» The task
For each line in the data that includes "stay", make a copy.

» Stored dataset items

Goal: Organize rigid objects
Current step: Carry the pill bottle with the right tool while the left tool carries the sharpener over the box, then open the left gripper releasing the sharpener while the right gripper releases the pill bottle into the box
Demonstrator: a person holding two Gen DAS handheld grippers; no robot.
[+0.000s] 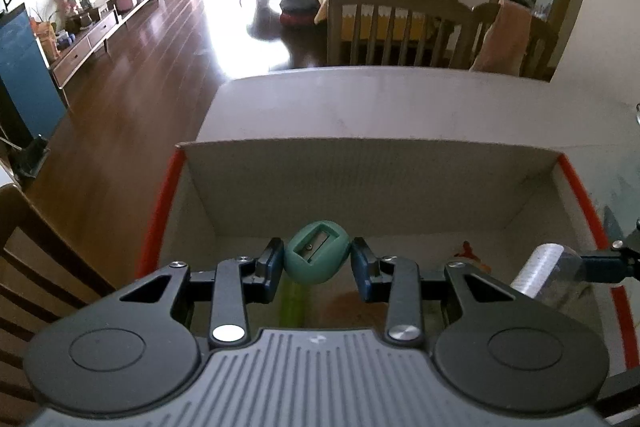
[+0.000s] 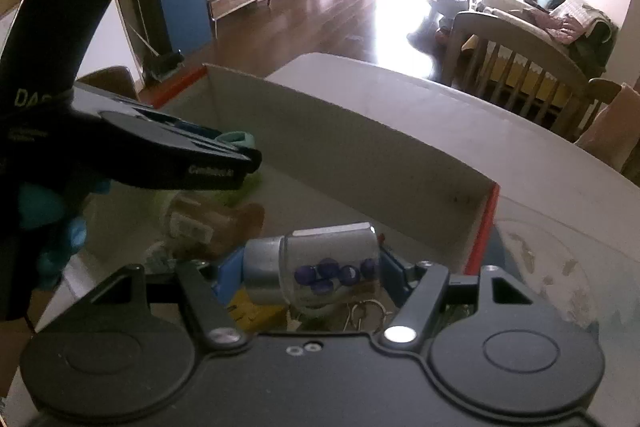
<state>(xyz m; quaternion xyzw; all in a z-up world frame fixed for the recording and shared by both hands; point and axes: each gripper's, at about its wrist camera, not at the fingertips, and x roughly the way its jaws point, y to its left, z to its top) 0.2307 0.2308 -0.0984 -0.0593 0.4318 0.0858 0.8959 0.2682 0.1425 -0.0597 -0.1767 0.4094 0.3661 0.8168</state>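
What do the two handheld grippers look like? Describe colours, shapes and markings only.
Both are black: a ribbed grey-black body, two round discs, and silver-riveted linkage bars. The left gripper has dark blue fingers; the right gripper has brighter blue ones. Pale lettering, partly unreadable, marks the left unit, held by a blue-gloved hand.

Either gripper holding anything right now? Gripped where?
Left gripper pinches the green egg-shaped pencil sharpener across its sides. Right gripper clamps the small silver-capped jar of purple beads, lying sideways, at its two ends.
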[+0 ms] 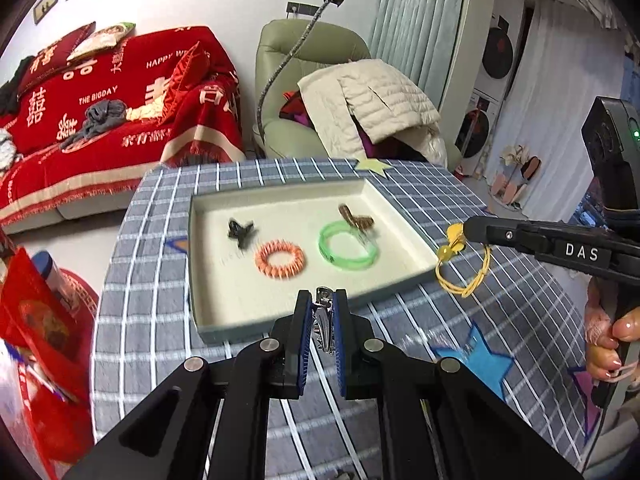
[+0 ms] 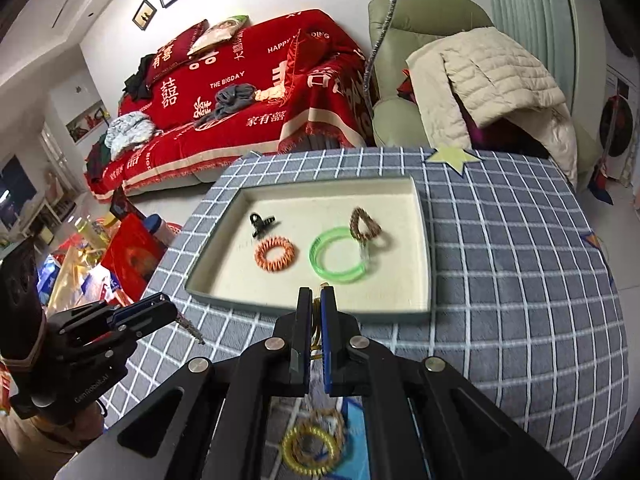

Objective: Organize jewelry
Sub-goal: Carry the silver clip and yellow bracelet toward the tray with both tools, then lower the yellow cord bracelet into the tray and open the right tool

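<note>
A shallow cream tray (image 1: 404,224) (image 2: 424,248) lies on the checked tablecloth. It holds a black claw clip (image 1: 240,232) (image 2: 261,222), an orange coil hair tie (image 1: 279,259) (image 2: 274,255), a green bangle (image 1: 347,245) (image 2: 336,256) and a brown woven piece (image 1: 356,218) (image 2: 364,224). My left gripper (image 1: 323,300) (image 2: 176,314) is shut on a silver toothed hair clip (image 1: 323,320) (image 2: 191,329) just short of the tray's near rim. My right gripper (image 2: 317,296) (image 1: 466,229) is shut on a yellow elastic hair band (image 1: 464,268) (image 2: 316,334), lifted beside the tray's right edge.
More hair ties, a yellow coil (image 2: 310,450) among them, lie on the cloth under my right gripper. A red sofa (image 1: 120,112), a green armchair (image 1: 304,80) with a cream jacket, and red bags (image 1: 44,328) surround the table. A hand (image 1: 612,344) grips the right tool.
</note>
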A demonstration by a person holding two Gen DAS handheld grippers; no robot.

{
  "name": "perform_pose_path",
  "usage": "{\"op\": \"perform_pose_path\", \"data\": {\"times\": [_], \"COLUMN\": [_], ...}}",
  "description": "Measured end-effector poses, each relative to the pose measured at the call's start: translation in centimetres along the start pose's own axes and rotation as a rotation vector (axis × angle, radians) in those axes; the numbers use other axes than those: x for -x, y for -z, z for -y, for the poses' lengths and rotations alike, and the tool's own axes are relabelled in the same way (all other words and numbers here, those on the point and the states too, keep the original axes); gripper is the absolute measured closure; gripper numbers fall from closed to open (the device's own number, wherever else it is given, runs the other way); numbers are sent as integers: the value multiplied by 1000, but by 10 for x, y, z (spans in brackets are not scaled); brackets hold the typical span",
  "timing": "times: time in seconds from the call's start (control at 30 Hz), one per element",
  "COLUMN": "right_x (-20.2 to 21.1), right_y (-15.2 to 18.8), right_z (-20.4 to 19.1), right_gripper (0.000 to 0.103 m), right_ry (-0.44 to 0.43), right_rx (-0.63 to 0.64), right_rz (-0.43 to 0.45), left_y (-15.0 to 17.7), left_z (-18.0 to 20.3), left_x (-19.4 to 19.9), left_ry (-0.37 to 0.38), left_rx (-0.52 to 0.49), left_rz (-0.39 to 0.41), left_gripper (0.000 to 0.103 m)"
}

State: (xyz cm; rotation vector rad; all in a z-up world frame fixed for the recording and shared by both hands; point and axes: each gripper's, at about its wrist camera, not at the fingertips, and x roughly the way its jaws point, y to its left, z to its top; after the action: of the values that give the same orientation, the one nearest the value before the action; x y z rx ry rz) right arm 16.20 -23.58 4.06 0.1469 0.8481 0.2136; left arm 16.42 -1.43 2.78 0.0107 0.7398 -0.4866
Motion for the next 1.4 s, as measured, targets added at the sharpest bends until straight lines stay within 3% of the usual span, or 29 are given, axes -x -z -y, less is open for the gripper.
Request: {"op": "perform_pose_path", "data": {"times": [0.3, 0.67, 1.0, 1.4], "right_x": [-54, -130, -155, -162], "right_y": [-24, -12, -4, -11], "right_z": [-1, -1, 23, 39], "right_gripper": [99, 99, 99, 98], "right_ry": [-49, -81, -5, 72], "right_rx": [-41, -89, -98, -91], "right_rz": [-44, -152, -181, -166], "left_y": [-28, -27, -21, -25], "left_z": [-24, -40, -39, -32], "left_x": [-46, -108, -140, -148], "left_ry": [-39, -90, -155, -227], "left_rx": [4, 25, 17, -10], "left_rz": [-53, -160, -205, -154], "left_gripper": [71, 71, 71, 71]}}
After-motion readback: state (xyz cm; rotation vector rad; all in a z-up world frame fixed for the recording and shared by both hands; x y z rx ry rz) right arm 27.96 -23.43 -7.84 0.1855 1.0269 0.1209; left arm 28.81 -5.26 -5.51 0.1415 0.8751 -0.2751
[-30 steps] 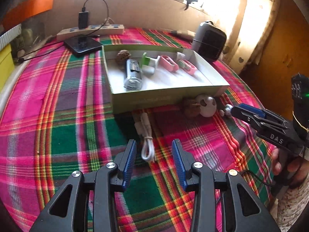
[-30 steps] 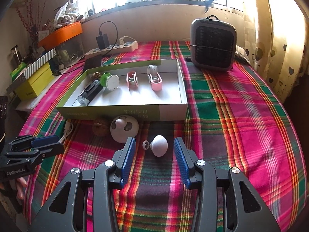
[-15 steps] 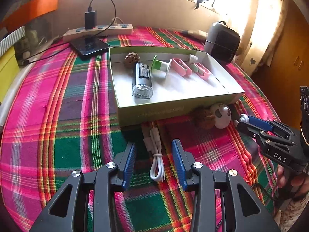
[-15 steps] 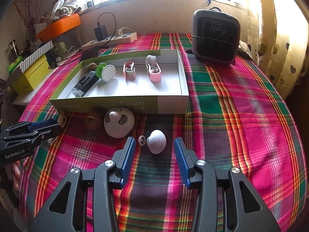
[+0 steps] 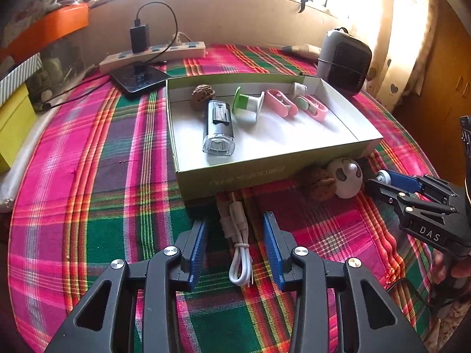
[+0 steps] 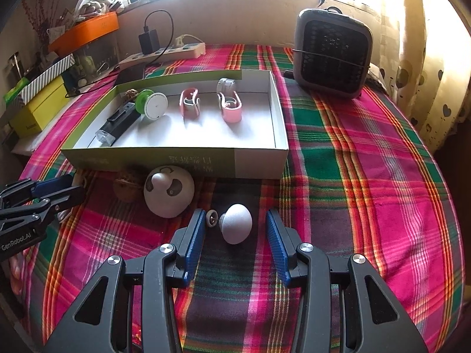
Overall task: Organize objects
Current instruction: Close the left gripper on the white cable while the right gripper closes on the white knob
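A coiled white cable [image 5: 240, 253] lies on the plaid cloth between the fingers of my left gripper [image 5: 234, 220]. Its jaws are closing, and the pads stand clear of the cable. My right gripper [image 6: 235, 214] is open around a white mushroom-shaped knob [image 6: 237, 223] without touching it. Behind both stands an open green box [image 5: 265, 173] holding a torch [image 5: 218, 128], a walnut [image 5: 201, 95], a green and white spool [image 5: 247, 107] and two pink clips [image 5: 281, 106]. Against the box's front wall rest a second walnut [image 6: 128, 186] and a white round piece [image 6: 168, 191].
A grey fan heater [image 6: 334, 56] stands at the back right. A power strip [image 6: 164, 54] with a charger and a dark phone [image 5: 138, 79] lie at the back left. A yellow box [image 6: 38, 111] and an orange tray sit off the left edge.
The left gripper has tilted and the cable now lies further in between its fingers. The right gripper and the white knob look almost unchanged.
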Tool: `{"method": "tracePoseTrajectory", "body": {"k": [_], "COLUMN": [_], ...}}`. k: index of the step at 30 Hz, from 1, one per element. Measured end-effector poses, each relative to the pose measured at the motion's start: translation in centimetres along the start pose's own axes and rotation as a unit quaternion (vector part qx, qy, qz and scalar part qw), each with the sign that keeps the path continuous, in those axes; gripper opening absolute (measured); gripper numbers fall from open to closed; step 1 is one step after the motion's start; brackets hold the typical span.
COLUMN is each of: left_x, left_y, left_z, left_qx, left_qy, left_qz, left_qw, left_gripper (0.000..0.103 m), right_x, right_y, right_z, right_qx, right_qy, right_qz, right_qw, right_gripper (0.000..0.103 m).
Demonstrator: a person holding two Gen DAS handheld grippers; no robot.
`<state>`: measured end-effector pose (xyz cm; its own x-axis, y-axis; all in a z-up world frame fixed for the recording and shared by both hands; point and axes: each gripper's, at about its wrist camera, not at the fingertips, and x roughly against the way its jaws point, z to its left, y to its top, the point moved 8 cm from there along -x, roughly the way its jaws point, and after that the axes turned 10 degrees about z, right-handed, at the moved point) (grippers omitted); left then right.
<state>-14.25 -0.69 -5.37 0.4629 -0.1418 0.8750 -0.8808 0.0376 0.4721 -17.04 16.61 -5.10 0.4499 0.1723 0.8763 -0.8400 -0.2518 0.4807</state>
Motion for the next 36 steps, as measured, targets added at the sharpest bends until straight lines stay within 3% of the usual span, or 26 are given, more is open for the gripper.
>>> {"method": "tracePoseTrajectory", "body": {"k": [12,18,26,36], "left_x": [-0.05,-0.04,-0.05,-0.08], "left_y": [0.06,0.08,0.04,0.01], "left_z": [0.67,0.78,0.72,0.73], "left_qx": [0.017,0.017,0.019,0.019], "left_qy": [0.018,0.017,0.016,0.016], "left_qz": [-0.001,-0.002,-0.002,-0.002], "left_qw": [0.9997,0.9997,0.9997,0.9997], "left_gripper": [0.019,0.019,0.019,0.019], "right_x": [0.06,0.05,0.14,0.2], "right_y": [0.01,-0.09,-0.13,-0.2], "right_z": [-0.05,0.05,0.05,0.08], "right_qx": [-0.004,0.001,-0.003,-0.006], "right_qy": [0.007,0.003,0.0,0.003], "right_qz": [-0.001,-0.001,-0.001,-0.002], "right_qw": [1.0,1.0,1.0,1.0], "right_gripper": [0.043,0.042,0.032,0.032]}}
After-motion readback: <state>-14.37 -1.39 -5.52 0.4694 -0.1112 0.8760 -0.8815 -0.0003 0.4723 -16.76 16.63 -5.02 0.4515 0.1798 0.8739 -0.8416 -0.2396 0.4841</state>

» Finished exercise
Motion for the next 1.4 s, as measured, targets added at the sharpest bends until straight lines stay within 3% of the usual span, or 29 are given, axes -x -z -y, less is open for the gripper.
Motion for the next 36 steps, as measured, targets added at the sharpest bends until straight lines stay within 3% of the usual span, or 26 are given, more is open for the gripper.

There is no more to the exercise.